[Image via all-flags-world]
Last week, Vermont became the latest state to adopt automatic voter registration. The Associated Press has more:
While voting rights advocates lament new ballot access restrictions in several states, Vermont on Thursday became the fourth state to expand access when Gov. Peter Shumlin signed into law a bill that automatically registers eligible residents to vote when they apply for a driver’s license. [Bill text of H.458 as passed is here – ed.]
“While states across the country are making it harder for voters to get to the polls, Vermont is making it easier by moving forward with common-sense polices that remove unnecessary barriers and increase participation in our democracy,” the Democrat said as he signed the bill.
The Brennan Center For Justice at the New York University School of Law seconded that.

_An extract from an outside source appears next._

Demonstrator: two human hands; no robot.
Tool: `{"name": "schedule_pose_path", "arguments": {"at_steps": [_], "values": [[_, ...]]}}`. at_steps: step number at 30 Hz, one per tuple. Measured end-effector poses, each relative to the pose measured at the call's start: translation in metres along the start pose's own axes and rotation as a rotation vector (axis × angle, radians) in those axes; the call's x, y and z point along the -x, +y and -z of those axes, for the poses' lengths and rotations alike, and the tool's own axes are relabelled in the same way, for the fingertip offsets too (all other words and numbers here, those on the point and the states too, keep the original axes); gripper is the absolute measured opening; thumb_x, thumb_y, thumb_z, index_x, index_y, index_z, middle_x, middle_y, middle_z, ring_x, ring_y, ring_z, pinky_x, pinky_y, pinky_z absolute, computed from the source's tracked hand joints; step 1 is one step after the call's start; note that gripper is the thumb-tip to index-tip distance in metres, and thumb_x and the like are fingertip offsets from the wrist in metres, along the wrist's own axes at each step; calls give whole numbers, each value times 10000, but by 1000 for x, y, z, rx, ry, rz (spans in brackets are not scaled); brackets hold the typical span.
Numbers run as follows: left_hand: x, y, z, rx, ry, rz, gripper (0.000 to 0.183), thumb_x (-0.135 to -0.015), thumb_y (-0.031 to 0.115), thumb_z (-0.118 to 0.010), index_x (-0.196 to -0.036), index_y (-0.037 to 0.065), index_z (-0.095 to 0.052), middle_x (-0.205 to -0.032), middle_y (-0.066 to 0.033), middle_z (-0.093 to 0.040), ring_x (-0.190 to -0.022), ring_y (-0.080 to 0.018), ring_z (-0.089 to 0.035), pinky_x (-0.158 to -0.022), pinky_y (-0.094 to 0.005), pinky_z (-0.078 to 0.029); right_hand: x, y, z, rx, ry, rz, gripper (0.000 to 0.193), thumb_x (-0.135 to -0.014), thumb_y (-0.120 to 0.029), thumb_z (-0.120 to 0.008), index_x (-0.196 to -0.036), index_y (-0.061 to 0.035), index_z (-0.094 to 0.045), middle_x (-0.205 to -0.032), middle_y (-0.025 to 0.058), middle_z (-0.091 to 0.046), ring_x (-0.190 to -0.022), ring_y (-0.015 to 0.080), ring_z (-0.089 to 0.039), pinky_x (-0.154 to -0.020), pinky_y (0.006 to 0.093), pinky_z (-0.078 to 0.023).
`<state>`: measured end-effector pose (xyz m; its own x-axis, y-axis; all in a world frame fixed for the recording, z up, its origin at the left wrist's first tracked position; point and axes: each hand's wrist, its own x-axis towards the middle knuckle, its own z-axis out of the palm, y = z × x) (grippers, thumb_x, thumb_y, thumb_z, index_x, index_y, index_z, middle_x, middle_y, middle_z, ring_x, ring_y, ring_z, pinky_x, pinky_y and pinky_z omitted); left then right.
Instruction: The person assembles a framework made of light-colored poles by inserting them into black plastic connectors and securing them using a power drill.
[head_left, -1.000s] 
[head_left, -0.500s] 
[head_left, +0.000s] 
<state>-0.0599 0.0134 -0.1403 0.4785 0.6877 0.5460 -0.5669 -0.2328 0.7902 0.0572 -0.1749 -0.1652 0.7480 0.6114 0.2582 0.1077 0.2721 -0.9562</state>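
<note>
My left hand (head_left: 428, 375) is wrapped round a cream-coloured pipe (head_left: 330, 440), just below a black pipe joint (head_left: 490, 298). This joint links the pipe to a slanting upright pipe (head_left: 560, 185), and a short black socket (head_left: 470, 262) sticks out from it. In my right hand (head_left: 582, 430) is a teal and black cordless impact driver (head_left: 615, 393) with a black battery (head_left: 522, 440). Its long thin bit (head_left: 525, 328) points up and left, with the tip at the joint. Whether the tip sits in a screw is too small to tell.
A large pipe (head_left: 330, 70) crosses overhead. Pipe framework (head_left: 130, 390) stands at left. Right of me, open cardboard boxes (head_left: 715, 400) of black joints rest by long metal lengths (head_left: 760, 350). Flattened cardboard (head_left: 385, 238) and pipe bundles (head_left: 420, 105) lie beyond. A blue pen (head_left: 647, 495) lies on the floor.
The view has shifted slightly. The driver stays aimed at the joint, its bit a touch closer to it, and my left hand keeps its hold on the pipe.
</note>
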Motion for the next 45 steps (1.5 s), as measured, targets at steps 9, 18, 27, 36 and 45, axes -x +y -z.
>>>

“Vermont’s broad support and adoption of automatic voter registration should be a signal to the rest of the country,” said Adam Gitlin, counsel in the Brennan Center’s Democracy Program. He said the law “will boost the security of our elections and could increase voter participation.”
The Vermont law streamlines voter registration at the Department of Motor Vehicles with a system that identifies eligible Vermont residents and automatically sends their information to the town or city clerk for addition to the checklist, unless they opt out.
Vermont’s law will go into effect July 1, 2017. Oregon, California and West Virginia have similar laws. The Brennan Center reported that Oregon’s rate of new registrations per month quadrupled after that state’s law took effect.
I think it’s now safe to say that while automatic registration isn’t yet sweeping the nation, it is getting enough of a foothold nationally that it will likely be on the radar of election officials and policymakers in other states. The big thing to watch going forward will be implementation; for now, only Oregon is actually doing automatic registration – and its experiences will be crucial to its counterparts in Vermont and elsewhere seeking to follow in its footsteps in 2017 and beyond.
For now, though, kudos to Secretary of State Jim Condos and his office for their work on this bill. It’s too soon to tell if automatic registration will have the same steep adoption curve of OVR, but you can bet that it will be on advocacy and legislative agendas around the nation going forward.